Synthetic and sincere

'Messier 87,' the album’s opening track, sets the direction of travel. Meister’s psychedelic-rock guitar is at the heart of the sound early – and stays there. Hertenstein’s drums concoct a head-bobby groove. Genovese’s keywork floods the gaps. It’s a starting point that reveals feverish excitement about where the music will take the trio this time.

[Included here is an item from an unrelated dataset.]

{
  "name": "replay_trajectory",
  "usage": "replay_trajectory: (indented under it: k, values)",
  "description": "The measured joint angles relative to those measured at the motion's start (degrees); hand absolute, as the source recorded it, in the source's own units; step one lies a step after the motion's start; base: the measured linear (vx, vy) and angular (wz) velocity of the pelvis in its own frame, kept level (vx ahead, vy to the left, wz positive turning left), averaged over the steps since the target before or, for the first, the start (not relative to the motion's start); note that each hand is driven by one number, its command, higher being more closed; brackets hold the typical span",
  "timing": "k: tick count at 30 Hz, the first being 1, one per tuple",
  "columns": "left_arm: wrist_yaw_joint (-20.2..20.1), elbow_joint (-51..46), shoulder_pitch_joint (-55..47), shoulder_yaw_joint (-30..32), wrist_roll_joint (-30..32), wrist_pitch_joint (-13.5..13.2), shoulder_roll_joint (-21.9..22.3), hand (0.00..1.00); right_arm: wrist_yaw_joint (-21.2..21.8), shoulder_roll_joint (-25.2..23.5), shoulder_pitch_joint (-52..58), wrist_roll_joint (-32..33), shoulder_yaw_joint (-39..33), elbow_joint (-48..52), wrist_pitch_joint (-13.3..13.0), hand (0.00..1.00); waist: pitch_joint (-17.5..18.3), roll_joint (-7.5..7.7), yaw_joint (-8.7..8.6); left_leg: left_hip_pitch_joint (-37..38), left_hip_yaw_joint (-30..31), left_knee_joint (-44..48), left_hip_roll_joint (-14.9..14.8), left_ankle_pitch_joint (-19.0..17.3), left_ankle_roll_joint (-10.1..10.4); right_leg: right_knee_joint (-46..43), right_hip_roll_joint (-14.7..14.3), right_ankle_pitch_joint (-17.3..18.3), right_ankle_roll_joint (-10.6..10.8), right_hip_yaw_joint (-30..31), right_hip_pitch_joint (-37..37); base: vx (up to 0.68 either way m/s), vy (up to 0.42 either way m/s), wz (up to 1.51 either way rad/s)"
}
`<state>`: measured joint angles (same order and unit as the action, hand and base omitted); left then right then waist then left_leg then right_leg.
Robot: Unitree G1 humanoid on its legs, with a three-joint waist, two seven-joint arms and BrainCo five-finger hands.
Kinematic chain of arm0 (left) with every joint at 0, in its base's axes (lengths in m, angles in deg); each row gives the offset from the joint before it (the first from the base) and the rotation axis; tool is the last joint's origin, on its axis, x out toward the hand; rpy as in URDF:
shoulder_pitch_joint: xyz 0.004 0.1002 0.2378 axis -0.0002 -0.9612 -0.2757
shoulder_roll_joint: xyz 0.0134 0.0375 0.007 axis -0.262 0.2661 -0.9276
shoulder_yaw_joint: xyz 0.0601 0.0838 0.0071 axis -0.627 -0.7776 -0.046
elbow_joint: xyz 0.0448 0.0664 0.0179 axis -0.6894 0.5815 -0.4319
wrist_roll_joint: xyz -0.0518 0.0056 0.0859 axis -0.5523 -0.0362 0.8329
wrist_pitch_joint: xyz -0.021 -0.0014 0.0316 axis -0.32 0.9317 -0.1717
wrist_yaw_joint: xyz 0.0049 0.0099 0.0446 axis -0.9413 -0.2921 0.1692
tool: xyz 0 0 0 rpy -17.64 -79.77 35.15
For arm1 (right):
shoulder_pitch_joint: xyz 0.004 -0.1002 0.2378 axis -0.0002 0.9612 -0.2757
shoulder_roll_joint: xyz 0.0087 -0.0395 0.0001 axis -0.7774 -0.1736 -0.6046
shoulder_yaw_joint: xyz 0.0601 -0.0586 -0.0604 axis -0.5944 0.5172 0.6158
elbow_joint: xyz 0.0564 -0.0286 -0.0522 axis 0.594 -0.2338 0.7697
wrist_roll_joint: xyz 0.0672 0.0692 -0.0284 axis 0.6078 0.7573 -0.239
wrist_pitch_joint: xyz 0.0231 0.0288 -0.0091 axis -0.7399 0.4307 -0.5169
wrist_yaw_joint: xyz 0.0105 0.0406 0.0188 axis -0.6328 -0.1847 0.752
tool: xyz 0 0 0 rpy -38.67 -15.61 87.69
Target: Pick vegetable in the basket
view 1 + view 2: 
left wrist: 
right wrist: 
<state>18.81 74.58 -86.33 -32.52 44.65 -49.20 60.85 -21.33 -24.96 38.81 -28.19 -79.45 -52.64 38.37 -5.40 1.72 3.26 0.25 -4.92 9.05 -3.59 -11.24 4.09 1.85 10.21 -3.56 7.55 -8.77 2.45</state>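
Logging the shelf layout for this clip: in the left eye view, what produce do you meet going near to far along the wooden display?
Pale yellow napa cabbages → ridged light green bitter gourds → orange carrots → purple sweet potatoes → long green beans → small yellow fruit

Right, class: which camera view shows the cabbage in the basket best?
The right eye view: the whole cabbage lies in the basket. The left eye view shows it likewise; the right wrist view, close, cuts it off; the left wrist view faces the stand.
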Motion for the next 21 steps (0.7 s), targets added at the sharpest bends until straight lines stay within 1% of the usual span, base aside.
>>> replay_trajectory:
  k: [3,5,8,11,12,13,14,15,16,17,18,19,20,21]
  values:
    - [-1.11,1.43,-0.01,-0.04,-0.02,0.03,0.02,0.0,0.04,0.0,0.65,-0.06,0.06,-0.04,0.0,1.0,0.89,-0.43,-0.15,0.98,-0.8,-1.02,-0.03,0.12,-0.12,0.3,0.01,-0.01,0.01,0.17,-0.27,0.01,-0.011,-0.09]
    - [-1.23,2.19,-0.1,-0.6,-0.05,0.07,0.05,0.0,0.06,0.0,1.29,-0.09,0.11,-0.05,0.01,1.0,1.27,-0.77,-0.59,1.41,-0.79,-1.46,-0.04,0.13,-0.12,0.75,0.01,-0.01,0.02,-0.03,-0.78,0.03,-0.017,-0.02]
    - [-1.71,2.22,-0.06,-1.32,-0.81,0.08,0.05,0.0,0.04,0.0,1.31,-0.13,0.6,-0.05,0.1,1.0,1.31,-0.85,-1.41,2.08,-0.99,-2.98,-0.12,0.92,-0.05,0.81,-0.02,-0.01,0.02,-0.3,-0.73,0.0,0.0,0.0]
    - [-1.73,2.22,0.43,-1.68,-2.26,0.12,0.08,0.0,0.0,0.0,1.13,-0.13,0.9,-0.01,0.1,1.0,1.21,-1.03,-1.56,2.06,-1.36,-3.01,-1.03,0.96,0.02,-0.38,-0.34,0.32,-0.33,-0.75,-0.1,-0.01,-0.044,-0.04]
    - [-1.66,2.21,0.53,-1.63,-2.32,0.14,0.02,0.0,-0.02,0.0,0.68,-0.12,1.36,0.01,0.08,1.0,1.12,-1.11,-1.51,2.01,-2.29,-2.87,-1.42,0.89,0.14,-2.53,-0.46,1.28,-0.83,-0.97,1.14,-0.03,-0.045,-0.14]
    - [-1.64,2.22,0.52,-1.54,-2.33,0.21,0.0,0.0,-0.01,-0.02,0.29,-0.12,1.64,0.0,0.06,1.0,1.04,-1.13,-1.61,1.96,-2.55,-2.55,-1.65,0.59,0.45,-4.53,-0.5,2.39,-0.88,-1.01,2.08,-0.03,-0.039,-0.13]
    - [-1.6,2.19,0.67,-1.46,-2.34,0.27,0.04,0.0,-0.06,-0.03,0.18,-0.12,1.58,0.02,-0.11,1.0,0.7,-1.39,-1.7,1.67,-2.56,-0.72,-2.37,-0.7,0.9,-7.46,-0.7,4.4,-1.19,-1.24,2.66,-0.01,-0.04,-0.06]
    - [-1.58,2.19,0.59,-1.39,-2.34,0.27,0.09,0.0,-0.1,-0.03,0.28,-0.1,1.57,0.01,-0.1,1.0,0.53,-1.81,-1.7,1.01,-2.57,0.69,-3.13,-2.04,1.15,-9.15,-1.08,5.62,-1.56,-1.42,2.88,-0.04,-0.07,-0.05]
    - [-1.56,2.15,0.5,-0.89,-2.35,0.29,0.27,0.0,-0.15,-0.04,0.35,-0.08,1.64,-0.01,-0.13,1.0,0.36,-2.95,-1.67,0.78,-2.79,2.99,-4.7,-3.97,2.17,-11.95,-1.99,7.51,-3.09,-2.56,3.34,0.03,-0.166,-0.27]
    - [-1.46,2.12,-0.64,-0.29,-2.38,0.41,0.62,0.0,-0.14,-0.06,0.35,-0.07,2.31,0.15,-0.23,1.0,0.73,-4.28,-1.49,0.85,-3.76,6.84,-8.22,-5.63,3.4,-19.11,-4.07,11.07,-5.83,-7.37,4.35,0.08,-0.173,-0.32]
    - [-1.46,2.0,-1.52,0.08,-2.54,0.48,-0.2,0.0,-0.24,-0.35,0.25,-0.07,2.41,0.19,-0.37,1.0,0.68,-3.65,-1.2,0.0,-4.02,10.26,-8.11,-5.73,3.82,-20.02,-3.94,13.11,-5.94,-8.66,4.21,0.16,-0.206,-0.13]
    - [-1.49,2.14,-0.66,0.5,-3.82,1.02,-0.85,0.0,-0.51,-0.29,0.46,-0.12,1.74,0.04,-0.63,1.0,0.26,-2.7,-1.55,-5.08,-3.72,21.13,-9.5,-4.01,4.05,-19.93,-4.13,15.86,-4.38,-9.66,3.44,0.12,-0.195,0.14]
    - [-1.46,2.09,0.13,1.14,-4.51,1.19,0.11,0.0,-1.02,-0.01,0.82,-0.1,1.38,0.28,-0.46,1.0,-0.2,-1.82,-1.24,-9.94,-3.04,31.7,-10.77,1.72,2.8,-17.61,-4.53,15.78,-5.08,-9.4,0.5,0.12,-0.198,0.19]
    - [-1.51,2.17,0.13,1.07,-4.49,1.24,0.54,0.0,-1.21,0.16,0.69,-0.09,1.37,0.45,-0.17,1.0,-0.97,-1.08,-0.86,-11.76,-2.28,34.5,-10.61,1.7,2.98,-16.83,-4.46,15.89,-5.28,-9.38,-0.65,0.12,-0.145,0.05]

The three musical stars shine brightly on 'Sagittarius A,' the second track. Meister is a master of putting melodramatic and matter-of-fact ideas into the same bowl, stirring up emotions that feel both synthetic and sincere. Genovese lets the Hammond stretch a flawless canvas for the musicians to splash with sonic color. The drums explode at the right moments. This open-hearted ballad, named after a black hole, swallows every sentiment. Then collapses. “Our rock-influenced stuff gets a little heavy and dark occasionally,” Meister said. “But that’s just how the music feels at the time.”

Irony and candor

The final twist in this eight-track odyssey, 'Hubble Deep Field,' is characteristically many-sided. Slipping and sliding guitar offers a series of false starts. Heavy drums shape a rhythm that could be reggae, or swing, or a ballad, or anything. The Hammond rings and wriggles. Towards the end, the piece delivers that typical mix of irony and candor. Things get dark and distorted. Then fade.

“We don’t usually do this kind of bluesy-rock,” Meister said. “The Hammond, which Leo Genovese was playing for the first time, pushed us into a different zone. We never set boundaries for where we can go.”

Layers and textures

This third Spacepilot record fuses rock, techno, gospel, noise, blues… and plenty more. The tracks were cut from entirely improvised live recordings at the iconic Red Horn District in Germany. Hycean Worlds probes a groove-driven and psychedelic corner of the sonic universe shaped by sudden shifts and alien accents. Its layers and textures create an out-of-this-world listening experience.

“I definitely sense our connection deepening over the years,” Meister said. “Our improvisations are more adventurous, but also more concise. I feel that in the music when I listen to it.”